**SOURCE MATERIAL**:
* * *

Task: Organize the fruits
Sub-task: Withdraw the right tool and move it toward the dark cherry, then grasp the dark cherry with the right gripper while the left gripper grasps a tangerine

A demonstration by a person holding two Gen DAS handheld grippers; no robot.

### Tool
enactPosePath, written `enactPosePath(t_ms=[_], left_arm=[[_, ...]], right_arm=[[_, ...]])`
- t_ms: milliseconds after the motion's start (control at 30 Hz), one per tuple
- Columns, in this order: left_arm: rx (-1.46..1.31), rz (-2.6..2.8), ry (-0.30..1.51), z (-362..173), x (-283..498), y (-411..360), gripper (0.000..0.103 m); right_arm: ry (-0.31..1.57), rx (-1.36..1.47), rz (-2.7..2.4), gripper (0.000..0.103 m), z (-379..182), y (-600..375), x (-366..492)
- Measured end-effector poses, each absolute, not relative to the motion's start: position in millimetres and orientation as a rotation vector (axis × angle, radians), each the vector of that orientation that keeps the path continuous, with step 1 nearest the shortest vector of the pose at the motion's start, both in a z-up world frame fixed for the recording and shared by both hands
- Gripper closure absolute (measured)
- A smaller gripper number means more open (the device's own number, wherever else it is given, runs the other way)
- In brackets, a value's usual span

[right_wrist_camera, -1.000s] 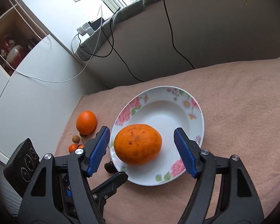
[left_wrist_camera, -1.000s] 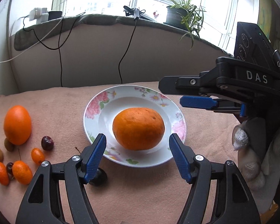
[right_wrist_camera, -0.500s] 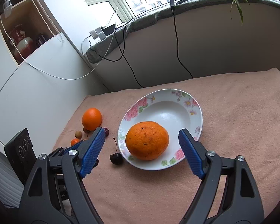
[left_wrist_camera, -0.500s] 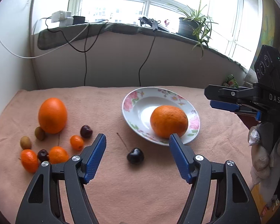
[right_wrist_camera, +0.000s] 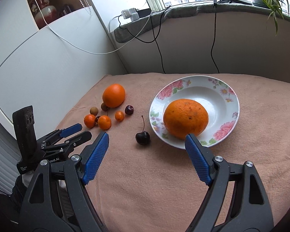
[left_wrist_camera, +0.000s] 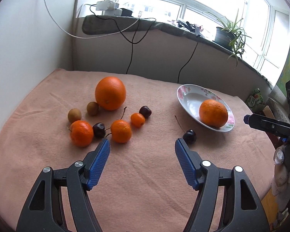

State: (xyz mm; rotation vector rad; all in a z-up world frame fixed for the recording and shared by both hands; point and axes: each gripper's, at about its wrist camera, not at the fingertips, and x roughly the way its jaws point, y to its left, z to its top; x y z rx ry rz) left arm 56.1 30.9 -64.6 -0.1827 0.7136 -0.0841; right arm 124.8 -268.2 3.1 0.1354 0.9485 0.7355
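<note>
A flowered white plate [right_wrist_camera: 228,96] [left_wrist_camera: 187,98] holds one orange [right_wrist_camera: 185,118] [left_wrist_camera: 213,113]. A dark cherry [right_wrist_camera: 142,137] [left_wrist_camera: 189,136] lies on the cloth just left of the plate. Further left sits a cluster: a big orange [left_wrist_camera: 110,93] [right_wrist_camera: 114,95], small mandarins [left_wrist_camera: 120,131], dark cherries [left_wrist_camera: 99,130] and two brown longans [left_wrist_camera: 74,115]. My left gripper [left_wrist_camera: 142,147] hovers open and empty in front of the cluster. My right gripper [right_wrist_camera: 146,141] is open and empty, short of the plate's near rim; in its view the left gripper [right_wrist_camera: 75,132] shows at the lower left.
A pink cloth [left_wrist_camera: 145,183] covers the table. A white wall [left_wrist_camera: 29,48] borders it on the left. Behind runs a windowsill with a power strip [left_wrist_camera: 108,5], hanging cables [left_wrist_camera: 130,54] and a potted plant [left_wrist_camera: 225,35]. A gloved hand [left_wrist_camera: 280,166] shows at the right edge.
Both grippers have pulled back from the plate and the orange left in it. The left gripper's view has swung left, so the fruit cluster now lies ahead of it.
</note>
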Motion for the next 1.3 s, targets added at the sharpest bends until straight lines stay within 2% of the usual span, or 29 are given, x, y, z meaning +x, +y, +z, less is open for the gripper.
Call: enactPosePath(t_ms=[100,167,367,433,667,800,1300], left_arm=[[-0.201,-0.057,0.717,-67,52,44,0.040],[-0.217,-0.038,0.720,-70,51,53,0.040],[-0.256,0.000,0.731,-79,49,77,0.044],[-0.254,0.014,0.739,-82,52,82,0.050],[-0.273,0.026,0.756,-90,61,99,0.053],[-0.280,0.012,0.766,-93,69,104,0.055],[-0.337,-0.019,0.807,-106,89,121,0.056]], right_arm=[[0.969,0.117,0.740,0.020,-6,-259,122],[0.983,0.116,0.741,0.020,-11,-254,122],[1.038,0.103,0.747,0.034,-26,-242,123],[1.056,0.088,0.746,0.041,-32,-237,123],[1.102,0.023,0.717,0.049,-49,-217,123],[1.123,0.006,0.692,0.059,-58,-206,128],[1.095,-0.039,0.616,0.060,-67,-183,140]])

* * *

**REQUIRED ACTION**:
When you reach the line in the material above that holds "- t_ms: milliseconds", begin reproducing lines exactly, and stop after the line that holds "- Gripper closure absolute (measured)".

**THE COMPLETED TASK**:
- t_ms: milliseconds after the motion's start (control at 30 Hz), one per tuple
- Columns, in this order: left_arm: rx (-1.46..1.31), rz (-2.6..2.8), ry (-0.30..1.51), z (-362..173), x (-283..498), y (-411..360), gripper (0.000..0.103 m); right_arm: ry (-0.31..1.57), rx (-1.36..1.47), rz (-2.7..2.4), gripper (0.000..0.103 m), z (-379..182), y (-600..375), x (-366..492)
- Measured end-effector poses, each absolute, not relative to the motion's start: position in millimetres and orientation as a rotation vector (axis × angle, radians), each the vector of that orientation that keeps the path continuous, with step 1 nearest the shortest vector of the pose at the motion's start, both in a z-up world frame fixed for the recording and shared by both hands
- Gripper closure absolute (measured)

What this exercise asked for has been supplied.